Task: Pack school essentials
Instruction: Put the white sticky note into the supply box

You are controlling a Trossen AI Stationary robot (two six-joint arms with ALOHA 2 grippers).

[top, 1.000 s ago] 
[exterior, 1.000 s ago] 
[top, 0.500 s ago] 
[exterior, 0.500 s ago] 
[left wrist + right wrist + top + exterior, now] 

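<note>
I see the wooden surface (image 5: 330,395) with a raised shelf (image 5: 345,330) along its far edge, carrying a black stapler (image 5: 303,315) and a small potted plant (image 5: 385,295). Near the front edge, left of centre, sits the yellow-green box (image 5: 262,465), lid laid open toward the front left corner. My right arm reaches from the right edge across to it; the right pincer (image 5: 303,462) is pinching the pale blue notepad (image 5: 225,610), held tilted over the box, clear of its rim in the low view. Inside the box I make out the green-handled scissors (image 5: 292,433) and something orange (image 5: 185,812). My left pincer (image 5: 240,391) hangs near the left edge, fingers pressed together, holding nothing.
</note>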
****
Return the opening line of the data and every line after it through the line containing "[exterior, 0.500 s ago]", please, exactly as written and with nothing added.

Task: Pack school essentials
Instruction: Put the white sticky note into the supply box

You are controlling a Trossen AI Stationary robot (two six-joint arms with ALOHA 2 grippers).

[top, 1.000 s ago] 
[exterior, 1.000 s ago] 
[top, 0.500 s ago] 
[exterior, 0.500 s ago] 

That completes the answer, and no more is expected.